INTRODUCTION

With the rapid growth of e-commerce, an increasing number of marketing channels are available to marketers. In addition to traditional advertising through TV, radio, direct mail, magazine, newspaper, outdoor billboard and so on, digital advertising by paid search, online display, video, social and email has attracted great attention in recent years because of their precise targeting and prompt performance tracking. To drive sales or lead generation, or for branding, it is not unusual for several marketing campaigns to run simultaneously or consequently, via different online, as well as offline, channels. A user who is converted – made a purchase or generated a lead in the end – might have experienced several advertisements from a variety of channels. To achieve maximal marketing efficiency, one needs to determine how a given budget should be allocated across channels in order to maximize business target measures like revenue, ROI, lead generation or growth rate and so on. For this, media mix modeling (Tellis, 2006) comes into play.

Mathematically, media mix modeling, as an optimization procedure, has two steps. First, one identifies the response of some business target measure to some spend, which is the key and basis of whole optimization. Second, the numerical optimization is performed, using existing software (for example, James, 1994) or implementing certain optimization algorithm, such as Markov Chain Monte Carlo (Metropolis et al, 1953).

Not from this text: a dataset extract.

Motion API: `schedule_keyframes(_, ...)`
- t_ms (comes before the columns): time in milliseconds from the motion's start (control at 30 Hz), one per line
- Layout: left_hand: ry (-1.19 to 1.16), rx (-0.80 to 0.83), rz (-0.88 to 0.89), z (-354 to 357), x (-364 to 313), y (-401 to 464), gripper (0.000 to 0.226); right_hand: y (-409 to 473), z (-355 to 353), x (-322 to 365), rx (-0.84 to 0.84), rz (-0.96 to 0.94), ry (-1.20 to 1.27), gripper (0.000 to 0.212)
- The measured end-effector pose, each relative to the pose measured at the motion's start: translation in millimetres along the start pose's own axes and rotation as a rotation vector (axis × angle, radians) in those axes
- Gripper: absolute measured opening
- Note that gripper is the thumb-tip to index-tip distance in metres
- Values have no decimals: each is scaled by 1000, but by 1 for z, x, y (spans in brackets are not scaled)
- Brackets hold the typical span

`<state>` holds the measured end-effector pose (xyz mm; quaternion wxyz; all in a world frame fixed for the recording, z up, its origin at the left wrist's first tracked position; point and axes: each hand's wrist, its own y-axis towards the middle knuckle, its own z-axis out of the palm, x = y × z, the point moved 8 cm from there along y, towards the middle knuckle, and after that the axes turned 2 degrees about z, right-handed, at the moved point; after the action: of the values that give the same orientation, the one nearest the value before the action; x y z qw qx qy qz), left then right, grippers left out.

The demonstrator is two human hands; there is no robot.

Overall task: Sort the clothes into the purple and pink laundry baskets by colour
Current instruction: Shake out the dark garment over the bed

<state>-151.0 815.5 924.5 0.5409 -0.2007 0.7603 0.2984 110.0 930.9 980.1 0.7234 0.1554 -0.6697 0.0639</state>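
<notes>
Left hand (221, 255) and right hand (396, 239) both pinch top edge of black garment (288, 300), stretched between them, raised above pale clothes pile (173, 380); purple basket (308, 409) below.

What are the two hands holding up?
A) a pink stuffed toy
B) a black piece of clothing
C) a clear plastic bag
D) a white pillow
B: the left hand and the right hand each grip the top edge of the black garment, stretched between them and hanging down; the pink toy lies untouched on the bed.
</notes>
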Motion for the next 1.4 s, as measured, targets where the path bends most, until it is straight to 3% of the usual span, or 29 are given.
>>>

Practically, the target response to spend can be approached in two ways – top-down and bottom-up. With the bottom-up method, the attribution model (Shao and Li, 2011) is developed at the user level, and applied to every conversion. Then, contribution from each channel can be quantified by the sum over all the conversions. Given a precise attribution model, the response curve of the business target, such as revenue, leads generated and so on, versus spend can be built individually for all channels, assuming that the budget allocation can be optimized (Basu and Batra, 1984). However, building a reliable attribution model could be very challenging because there are too many factors that need to be considered. For example, channel interaction and user behavior related features, such as the order and time interval between using various channels, as well as a user’s preference, may all affect the final conversion probability, in addition to the impact of the channels used.

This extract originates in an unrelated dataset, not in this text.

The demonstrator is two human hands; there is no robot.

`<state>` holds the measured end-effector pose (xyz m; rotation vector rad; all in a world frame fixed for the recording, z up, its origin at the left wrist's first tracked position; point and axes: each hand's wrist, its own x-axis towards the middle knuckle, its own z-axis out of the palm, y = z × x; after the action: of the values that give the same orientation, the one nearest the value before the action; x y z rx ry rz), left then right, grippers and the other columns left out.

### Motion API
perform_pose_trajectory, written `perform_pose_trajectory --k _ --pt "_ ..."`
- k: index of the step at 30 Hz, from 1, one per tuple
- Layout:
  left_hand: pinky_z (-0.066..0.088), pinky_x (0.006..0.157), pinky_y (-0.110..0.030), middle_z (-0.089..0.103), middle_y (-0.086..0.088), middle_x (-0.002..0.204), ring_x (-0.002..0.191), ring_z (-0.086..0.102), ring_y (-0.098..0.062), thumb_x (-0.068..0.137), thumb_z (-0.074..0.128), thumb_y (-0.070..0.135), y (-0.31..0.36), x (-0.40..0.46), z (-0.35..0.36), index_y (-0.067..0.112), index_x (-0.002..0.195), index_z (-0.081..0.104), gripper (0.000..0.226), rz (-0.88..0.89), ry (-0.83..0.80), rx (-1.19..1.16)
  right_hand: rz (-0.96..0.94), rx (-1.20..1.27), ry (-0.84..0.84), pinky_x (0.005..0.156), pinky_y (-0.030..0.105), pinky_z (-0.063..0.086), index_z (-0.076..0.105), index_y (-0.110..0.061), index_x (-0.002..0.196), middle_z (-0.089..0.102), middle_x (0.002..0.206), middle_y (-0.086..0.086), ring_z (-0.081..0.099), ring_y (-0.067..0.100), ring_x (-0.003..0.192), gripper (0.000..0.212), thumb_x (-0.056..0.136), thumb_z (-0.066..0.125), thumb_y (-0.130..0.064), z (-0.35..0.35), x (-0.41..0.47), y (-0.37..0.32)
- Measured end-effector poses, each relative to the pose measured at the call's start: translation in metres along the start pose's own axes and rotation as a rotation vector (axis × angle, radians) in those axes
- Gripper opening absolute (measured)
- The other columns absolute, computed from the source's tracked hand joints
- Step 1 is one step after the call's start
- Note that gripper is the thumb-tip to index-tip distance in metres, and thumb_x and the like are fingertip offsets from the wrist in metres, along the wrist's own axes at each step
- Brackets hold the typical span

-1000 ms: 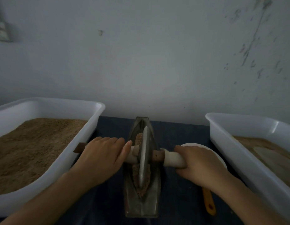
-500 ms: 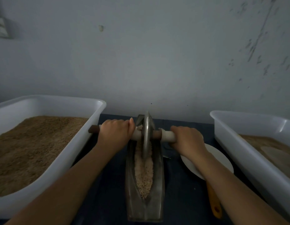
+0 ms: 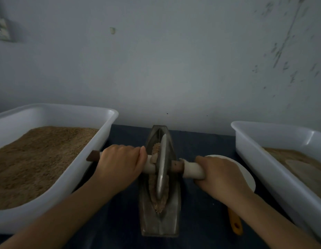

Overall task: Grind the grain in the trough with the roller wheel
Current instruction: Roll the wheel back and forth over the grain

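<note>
A narrow boat-shaped metal trough (image 3: 160, 221) lies lengthwise on the dark table in front of me. Brown grain (image 3: 160, 202) fills its groove. The metal roller wheel (image 3: 162, 168) stands upright in the groove near the trough's middle, on a wooden axle with white sleeves. My left hand (image 3: 120, 164) grips the axle's left handle. My right hand (image 3: 220, 177) grips the white right handle (image 3: 192, 170). The axle's brown left end (image 3: 93, 156) sticks out past my left hand.
A big white tub (image 3: 95, 155) heaped with brown grain stands at the left, touching close to the axle end. Another white tub (image 3: 260, 159) with ground meal stands at the right. A white plate (image 3: 245, 175) and an orange-handled tool (image 3: 235, 223) lie under my right arm. A wall rises just behind.
The wheel rolled from the trough's middle to its far end, then came back toward me to the middle. Both hands kept their grip on the handles throughout.
</note>
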<state>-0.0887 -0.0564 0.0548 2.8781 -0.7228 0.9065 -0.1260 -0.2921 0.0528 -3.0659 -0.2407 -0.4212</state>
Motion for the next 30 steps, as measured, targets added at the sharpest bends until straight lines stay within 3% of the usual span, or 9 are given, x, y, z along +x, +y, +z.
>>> perform_pose_trajectory --k 3,8,10,12,14,16,18,26,30 --pt "0.032 0.041 -0.029 0.032 -0.002 0.042 0.038 0.048 -0.028 0.088 0.047 0.022 0.002 -0.008 -0.005 0.009 0.053 0.051 0.037 -0.053 0.148 -0.097 -0.019 -0.019 0.029 0.062 0.022 0.027 0.038 -0.033 0.081 0.042 0.079 -0.014 0.042 0.004 0.074 0.019 0.085 0.055 -0.04 -0.005 -0.011 -0.003" --pt "0.039 0.032 -0.026 0.044 0.0 0.039 0.03 0.043 -0.018 0.078 0.067 0.011 0.0 -0.004 0.001 0.012 0.053 0.052 0.029 0.067 0.136 0.006 -0.006 -0.03 0.045 0.06 0.023 0.026 0.04 -0.033 0.083 0.043 0.079 -0.013 0.042 0.004 0.073 0.018 0.085 0.056 -0.041 -0.003 -0.001 -0.001" --pt "0.044 0.036 -0.029 0.051 -0.001 0.046 0.035 0.047 -0.016 0.084 0.062 0.014 -0.004 0.0 0.007 0.01 0.063 0.06 0.021 0.103 0.077 0.045 -0.015 -0.056 0.072 0.057 0.025 0.023 0.039 -0.032 0.081 0.049 0.079 -0.012 0.046 0.007 0.072 0.02 0.084 0.056 -0.042 0.001 0.009 0.001" --pt "0.046 0.038 -0.029 0.057 -0.009 0.052 0.038 0.052 -0.022 0.072 0.073 0.014 -0.011 0.007 0.016 0.001 0.08 0.069 0.016 0.168 0.041 0.153 -0.019 -0.103 0.118 0.054 0.027 0.021 0.039 -0.031 0.08 0.057 0.083 -0.009 0.053 0.012 0.076 0.021 0.083 0.056 -0.042 0.006 0.022 0.004" --pt "0.048 0.04 -0.031 0.061 -0.016 0.06 0.044 0.057 -0.026 0.057 0.084 0.011 -0.015 0.02 0.023 -0.008 0.101 0.064 0.052 0.202 -0.016 0.315 0.002 -0.113 0.131 0.056 0.029 0.022 0.044 -0.029 0.082 0.061 0.088 -0.007 0.057 0.016 0.081 0.018 0.082 0.057 -0.041 0.011 0.039 0.007" --pt "0.05 0.058 -0.033 0.063 -0.016 0.091 0.071 0.063 -0.028 0.082 0.066 0.018 -0.016 0.037 0.033 -0.007 0.131 0.037 0.062 0.151 -0.091 0.41 0.033 -0.11 0.115 0.06 0.029 0.027 0.051 -0.026 0.088 0.062 0.091 -0.005 0.059 0.019 0.086 0.018 0.081 0.059 -0.041 0.016 0.057 0.011" --pt "0.044 0.065 -0.035 0.058 -0.013 0.109 0.089 0.06 -0.028 0.096 0.042 0.019 -0.019 0.051 0.043 0.0 0.141 0.012 0.057 0.112 -0.135 0.448 0.045 -0.113 0.108 0.061 0.029 0.028 0.053 -0.024 0.091 0.063 0.093 -0.003 0.059 0.02 0.087 0.018 0.081 0.059 -0.038 0.021 0.072 0.015" --pt "0.043 0.063 -0.033 0.058 -0.009 0.105 0.085 0.06 -0.023 0.09 0.054 0.028 -0.022 0.054 0.045 0.004 0.138 0.018 0.064 0.132 -0.164 0.433 0.032 -0.09 0.092 0.06 0.029 0.028 0.051 -0.025 0.091 0.063 0.091 -0.004 0.059 0.02 0.084 0.017 0.082 0.058 -0.039 0.022 0.065 0.016" --pt "0.049 0.056 -0.028 0.06 -0.002 0.076 0.061 0.058 -0.015 0.094 0.044 0.025 -0.013 0.022 0.026 0.007 0.103 0.049 0.021 0.123 -0.041 0.224 0.003 -0.063 0.101 0.058 0.028 0.023 0.038 -0.031 0.079 0.054 0.08 -0.009 0.046 0.011 0.069 0.022 0.084 0.057 -0.04 0.014 0.026 0.007"
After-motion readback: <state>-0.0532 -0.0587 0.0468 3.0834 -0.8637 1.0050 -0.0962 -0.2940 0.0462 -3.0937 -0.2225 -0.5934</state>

Alternatively, the top-down approach ignores all user level details, and works directly on each channel’s spend and business target output data. Instead of building an attribution model, the top-down method makes some appropriate assumptions on the underlying response function forms, and then extracts all the channel response curves at the same time by data fitting. As input data are aggregated at the level that the budget is going to be optimized, an individual user’s personal preference is averaged out and thus ignored. Furthermore, because the response curves of all channels are simultaneously extracted directly from observable measurement – business target metric and channel spend, and channel interactions are addressed automatically.

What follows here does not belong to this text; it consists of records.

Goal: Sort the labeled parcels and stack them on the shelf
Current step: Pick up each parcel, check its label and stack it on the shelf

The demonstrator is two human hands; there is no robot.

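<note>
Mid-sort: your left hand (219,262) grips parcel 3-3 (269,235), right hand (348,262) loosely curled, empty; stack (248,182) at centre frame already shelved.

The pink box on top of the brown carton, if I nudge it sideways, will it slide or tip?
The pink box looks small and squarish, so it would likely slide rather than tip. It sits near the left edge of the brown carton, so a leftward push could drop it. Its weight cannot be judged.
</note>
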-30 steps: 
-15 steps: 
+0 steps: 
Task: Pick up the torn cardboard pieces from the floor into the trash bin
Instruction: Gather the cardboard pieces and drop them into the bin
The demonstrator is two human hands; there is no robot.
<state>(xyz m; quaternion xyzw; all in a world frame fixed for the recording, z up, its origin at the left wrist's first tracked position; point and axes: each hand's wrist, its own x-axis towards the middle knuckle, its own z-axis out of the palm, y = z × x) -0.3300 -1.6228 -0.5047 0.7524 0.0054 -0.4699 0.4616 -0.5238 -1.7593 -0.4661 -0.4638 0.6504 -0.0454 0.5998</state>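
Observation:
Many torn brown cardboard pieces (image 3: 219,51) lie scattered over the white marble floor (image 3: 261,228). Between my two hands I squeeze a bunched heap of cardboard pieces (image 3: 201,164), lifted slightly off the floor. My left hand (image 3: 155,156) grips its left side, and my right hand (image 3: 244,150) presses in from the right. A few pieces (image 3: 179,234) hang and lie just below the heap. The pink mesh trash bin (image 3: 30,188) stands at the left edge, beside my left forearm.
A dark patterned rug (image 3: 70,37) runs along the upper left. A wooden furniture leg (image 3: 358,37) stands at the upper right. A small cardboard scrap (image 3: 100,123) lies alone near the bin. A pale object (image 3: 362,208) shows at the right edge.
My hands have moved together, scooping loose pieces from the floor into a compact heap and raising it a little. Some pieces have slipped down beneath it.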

However, there is another problem with the top-down method in dealing with media mix modeling: prolonged or lagged effect of advertising on user’s conversion behavior, generally known as advertising adstock, or carry-over effect (Broadbent, 1979). This time-response effect couples tightly with so-called shape effect, or, in other words, response of business target measure to spend. In the bottom-up approach, such carry-over effect can be addressed by user’s history related timing variables and attribution in the conversion basis. With the top-down method, to extract business target measure response to spend precisely and reliably, time response has to be well-modeled and extracted at the same time. The commonly advocated additive or multiplicative regression modeling method to fold both effects simply by introducing time lag related or transformed variables (Tellis, 2006; Bhattacharya, 2008) may not be a good choice in this case. To the best knowledge of the authors, a unified treatment of modeling and extracting both effects simultaneously is lacking, and is the contribution of this article.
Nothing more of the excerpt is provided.